- _COLLECTED DATA_
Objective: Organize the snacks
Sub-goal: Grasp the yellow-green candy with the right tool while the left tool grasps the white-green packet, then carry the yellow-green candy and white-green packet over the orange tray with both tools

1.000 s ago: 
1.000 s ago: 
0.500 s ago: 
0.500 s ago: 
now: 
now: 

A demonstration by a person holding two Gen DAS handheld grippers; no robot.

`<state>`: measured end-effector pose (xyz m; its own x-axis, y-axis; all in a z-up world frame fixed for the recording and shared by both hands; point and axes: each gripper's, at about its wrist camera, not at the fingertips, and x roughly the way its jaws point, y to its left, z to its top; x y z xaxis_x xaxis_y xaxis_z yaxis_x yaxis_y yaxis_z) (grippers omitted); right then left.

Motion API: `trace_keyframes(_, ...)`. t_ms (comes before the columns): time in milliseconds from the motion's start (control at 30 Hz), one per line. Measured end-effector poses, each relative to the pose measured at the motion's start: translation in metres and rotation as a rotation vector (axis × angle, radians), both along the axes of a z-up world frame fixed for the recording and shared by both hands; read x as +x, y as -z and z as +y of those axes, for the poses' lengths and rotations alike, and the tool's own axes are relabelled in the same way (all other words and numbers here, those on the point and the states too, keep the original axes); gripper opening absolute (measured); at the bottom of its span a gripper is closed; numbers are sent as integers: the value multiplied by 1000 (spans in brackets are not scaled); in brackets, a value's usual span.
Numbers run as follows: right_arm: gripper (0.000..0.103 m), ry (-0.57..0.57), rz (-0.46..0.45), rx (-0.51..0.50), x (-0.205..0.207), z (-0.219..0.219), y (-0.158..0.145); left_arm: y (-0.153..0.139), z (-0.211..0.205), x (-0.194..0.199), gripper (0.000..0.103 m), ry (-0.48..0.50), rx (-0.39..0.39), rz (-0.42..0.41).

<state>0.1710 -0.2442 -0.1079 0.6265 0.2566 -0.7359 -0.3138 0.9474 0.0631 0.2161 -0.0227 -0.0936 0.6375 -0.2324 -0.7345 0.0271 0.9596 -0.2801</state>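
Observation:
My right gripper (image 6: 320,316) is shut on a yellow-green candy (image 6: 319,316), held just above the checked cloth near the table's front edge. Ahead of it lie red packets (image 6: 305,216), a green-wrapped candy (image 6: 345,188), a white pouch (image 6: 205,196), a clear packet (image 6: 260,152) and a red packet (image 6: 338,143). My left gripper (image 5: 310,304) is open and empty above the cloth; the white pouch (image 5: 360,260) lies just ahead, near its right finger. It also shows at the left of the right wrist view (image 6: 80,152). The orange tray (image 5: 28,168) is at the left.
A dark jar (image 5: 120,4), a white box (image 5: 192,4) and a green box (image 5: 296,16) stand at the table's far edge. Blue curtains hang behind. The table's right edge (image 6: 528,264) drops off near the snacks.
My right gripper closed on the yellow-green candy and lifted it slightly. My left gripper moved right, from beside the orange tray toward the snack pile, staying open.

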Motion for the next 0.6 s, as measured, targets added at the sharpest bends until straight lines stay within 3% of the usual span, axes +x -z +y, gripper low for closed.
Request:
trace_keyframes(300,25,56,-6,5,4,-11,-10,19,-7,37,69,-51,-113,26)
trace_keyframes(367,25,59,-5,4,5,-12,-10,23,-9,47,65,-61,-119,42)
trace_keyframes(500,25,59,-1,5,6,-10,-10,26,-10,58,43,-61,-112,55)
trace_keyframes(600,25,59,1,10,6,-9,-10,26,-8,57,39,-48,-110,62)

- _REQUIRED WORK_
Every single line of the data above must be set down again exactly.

- _ANSWER BOX_
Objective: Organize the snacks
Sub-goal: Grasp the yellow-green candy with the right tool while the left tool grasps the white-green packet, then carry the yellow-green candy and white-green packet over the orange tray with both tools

1.000 s ago: 
1.000 s ago: 
0.500 s ago: 
0.500 s ago: 
now: 
now: 

A demonstration by a person holding two Gen DAS handheld grippers; no robot.

`<state>`: measured end-effector pose (xyz m; its own x-axis, y-axis; all in a z-up world frame fixed for the recording and shared by both hands; point and axes: each gripper's, at about its wrist camera, not at the fingertips, and x roughly the way its jaws point, y to its left, z to its top; x y z xaxis_x xaxis_y xaxis_z yaxis_x yaxis_y yaxis_z) (grippers omitted); right then left.

Motion API: `trace_keyframes(_, ...)`. t_ms (comes before the columns): time in milliseconds from the motion's start (control at 30 Hz), one per line. Measured end-effector poses, each relative to the pose measured at the motion's start: translation in metres and rotation as a rotation vector (axis × angle, radians), both along the axes of a z-up world frame fixed for the recording and shared by both hands; read x as +x, y as -z and z as +y of those axes, for the poses' lengths and rotations alike, and the tool's own axes are relabelled in the same way (all other words and numbers here, those on the point and the states too, keep the original axes); gripper opening absolute (measured); at the bottom of its span a gripper is closed; numbers are sent as integers: the value multiplied by 1000 (spans in brackets are not scaled); in brackets, a value's usual span.
Numbers run as follows: right_arm: gripper (0.000..0.103 m), ry (-0.57..0.57), rz (-0.46..0.45), rx (-0.51..0.50), x (-0.205..0.207), z (-0.219..0.219), y (-0.158..0.145); left_arm: y (-0.153..0.139), z (-0.211..0.205), x (-0.194..0.199), gripper (0.000..0.103 m), ry (-0.48..0.50), rx (-0.39..0.39), rz (-0.42..0.41).

<state>0.1710 -0.2442 -0.1079 0.6265 0.2566 -0.7359 -0.3138 0.9474 0.0631 0.2161 -0.0227 -0.0936 0.6375 -0.2324 -0.7345 0.0271 0.9596 -0.2801</state>
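Observation:
My right gripper (image 6: 320,316) is shut on a yellow-green candy (image 6: 319,316), held just above the checked cloth near the table's front edge. Ahead of it lie red packets (image 6: 305,216), a green-wrapped candy (image 6: 345,188), a white pouch (image 6: 205,196), a clear packet (image 6: 260,152) and a red packet (image 6: 338,143). My left gripper (image 5: 310,304) is open and empty above the cloth; the white pouch (image 5: 360,260) lies just ahead, near its right finger. It also shows at the left of the right wrist view (image 6: 80,152). The orange tray (image 5: 28,168) is at the left.
A dark jar (image 5: 120,4), a white box (image 5: 192,4) and a green box (image 5: 296,16) stand at the table's far edge. Blue curtains hang behind. The table's right edge (image 6: 528,264) drops off near the snacks.
My right gripper closed on the yellow-green candy and lifted it slightly. My left gripper moved right, from beside the orange tray toward the snack pile, staying open.
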
Motion for the next 0.6 s, as measured, targets added at the sharpest bends until straight lines stay within 3% of the usual span, axes +x -z +y, gripper low for closed.
Request:
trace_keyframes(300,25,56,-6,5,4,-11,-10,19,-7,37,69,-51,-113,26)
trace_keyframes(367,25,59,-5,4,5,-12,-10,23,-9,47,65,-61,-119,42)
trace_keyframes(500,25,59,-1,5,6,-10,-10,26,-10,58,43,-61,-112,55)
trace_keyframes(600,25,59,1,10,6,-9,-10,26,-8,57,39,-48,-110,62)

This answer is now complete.